Work to complete: Read through the entries below and copy each line where "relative" turns up.

:::::

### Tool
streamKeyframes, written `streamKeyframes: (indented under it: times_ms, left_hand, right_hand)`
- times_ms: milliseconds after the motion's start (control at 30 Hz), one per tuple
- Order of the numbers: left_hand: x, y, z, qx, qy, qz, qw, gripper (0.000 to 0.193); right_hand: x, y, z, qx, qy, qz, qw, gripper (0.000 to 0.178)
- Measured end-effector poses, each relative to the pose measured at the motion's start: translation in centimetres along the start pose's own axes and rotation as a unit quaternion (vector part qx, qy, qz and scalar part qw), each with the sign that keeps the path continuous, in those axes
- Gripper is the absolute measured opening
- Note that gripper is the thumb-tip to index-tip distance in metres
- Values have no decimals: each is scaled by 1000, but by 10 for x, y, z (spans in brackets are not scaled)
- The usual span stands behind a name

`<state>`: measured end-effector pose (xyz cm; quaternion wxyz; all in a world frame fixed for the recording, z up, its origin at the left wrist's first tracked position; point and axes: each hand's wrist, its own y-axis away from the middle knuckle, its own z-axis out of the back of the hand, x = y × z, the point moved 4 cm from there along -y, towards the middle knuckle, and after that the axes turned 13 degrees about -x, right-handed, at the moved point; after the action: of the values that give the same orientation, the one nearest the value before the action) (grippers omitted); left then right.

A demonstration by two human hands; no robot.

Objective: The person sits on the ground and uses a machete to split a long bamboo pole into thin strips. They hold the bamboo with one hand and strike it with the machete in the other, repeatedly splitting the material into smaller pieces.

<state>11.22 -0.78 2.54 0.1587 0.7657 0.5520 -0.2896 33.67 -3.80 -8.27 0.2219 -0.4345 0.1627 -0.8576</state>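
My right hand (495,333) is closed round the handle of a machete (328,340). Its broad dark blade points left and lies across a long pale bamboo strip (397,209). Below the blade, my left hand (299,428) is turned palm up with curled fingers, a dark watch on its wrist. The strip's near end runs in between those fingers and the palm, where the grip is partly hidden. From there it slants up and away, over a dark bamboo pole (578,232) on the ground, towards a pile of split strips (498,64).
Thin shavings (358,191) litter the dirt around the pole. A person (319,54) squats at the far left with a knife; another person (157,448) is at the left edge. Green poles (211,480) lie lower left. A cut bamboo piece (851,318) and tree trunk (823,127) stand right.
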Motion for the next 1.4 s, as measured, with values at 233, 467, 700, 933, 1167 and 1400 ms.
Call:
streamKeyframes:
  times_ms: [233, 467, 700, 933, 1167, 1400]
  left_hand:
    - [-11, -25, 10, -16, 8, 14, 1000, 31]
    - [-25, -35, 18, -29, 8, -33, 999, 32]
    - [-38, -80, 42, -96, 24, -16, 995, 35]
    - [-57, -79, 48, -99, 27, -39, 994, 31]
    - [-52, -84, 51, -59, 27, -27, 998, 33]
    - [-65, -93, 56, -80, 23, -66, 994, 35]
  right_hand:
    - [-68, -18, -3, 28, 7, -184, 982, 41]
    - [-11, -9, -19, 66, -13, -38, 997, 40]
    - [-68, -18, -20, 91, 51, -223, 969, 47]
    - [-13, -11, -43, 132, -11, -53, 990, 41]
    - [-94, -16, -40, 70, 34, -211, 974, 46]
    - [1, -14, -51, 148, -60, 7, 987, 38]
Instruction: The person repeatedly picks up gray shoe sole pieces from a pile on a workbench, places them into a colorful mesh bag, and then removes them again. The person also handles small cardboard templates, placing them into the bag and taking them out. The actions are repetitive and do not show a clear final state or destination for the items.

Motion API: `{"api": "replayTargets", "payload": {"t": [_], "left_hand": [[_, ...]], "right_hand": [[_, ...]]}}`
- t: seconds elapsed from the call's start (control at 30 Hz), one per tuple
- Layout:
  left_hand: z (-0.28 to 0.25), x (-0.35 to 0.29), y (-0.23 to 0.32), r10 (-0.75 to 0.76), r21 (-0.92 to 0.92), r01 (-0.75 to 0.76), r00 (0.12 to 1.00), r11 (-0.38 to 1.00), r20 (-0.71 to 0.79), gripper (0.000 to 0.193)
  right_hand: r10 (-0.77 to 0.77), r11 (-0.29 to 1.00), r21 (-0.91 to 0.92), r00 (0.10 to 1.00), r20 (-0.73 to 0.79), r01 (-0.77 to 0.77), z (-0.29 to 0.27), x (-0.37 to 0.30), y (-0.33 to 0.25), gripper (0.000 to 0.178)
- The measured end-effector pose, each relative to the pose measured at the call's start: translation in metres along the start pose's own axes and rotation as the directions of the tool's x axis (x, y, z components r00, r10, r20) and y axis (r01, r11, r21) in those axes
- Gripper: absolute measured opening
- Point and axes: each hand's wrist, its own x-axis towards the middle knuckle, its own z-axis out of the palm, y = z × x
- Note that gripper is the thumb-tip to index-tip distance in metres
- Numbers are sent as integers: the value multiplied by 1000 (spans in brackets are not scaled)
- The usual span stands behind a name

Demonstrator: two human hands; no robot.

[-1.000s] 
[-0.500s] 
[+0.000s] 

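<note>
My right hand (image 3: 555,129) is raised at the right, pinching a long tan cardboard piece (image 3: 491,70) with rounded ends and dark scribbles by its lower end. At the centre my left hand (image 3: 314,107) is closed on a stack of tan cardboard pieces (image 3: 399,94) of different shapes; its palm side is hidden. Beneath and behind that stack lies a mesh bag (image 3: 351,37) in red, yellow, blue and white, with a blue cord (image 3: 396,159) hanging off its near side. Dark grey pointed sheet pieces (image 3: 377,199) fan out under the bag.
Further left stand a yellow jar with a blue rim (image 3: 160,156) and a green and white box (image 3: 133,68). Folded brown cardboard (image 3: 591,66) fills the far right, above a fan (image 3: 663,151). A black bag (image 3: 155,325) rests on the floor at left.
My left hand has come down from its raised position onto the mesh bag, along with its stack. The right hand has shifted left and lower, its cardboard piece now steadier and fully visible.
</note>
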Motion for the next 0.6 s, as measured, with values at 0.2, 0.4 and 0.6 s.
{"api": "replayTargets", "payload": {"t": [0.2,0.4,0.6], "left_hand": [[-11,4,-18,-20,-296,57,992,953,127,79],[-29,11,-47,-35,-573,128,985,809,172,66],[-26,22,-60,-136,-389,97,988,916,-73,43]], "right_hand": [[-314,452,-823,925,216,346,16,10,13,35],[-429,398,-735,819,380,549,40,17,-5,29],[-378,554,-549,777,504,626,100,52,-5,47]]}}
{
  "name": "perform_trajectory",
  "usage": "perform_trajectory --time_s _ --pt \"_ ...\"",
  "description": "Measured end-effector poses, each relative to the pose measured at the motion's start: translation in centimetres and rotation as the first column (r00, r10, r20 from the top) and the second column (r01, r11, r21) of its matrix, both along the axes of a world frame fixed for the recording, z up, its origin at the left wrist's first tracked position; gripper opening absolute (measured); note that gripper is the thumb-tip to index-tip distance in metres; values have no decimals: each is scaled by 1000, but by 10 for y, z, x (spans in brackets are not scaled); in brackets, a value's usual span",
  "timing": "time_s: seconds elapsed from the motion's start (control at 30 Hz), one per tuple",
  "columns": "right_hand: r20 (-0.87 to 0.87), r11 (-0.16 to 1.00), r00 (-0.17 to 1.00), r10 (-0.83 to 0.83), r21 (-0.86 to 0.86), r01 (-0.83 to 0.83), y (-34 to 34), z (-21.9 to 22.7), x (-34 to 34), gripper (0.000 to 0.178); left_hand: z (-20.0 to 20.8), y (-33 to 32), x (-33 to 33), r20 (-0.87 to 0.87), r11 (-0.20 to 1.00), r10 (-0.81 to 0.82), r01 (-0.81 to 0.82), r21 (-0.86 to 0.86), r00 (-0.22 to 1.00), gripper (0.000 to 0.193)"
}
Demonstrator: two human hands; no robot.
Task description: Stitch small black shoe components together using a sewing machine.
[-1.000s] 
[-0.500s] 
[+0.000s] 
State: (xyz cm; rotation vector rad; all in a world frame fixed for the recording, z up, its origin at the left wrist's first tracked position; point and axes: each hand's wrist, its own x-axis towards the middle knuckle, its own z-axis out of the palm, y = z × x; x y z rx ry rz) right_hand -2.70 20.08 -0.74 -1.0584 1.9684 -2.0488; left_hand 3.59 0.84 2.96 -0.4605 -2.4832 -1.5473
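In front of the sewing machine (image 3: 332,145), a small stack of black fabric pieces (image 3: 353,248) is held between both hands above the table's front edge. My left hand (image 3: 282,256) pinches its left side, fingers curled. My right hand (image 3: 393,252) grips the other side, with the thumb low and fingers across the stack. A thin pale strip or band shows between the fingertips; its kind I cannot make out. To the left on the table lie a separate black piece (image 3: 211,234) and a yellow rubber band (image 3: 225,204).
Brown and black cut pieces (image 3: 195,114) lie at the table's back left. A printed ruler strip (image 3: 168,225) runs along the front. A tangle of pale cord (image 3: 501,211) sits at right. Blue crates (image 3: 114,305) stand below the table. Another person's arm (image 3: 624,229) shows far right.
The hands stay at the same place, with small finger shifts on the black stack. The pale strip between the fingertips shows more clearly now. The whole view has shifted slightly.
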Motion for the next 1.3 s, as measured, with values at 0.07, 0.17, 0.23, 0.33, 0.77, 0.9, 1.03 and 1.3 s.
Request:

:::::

Answer for this exercise:
- Measured end-effector poses, each relative to the pose measured at the motion's start: translation in centimetres along the start pose's own axes and rotation as a unit quaternion (vector part qx, qy, qz and scalar part qw), each with the sign that keeps the path continuous, in those axes
- The measured end-effector pose, each relative to the pose measured at the call's start: translation in metres along the start pose's own axes and rotation as the directions of the tool's x axis (x, y, z components r00, r10, r20) and y axis (r01, r11, r21) in those axes
  "description": "Measured end-effector poses, each relative to the pose measured at the motion's start: translation in centimetres and rotation as the first column (r00, r10, r20 from the top) and the second column (r01, r11, r21) of its matrix, both along the axes of a world frame fixed for the recording, z up, its origin at the left wrist's first tracked position; gripper opening absolute (measured); note that gripper is the thumb-tip to index-tip distance in metres; values have no decimals: each is scaled by 1000, but by 10 for y, z, x (spans in brackets are not scaled); in brackets, a value's usual span",

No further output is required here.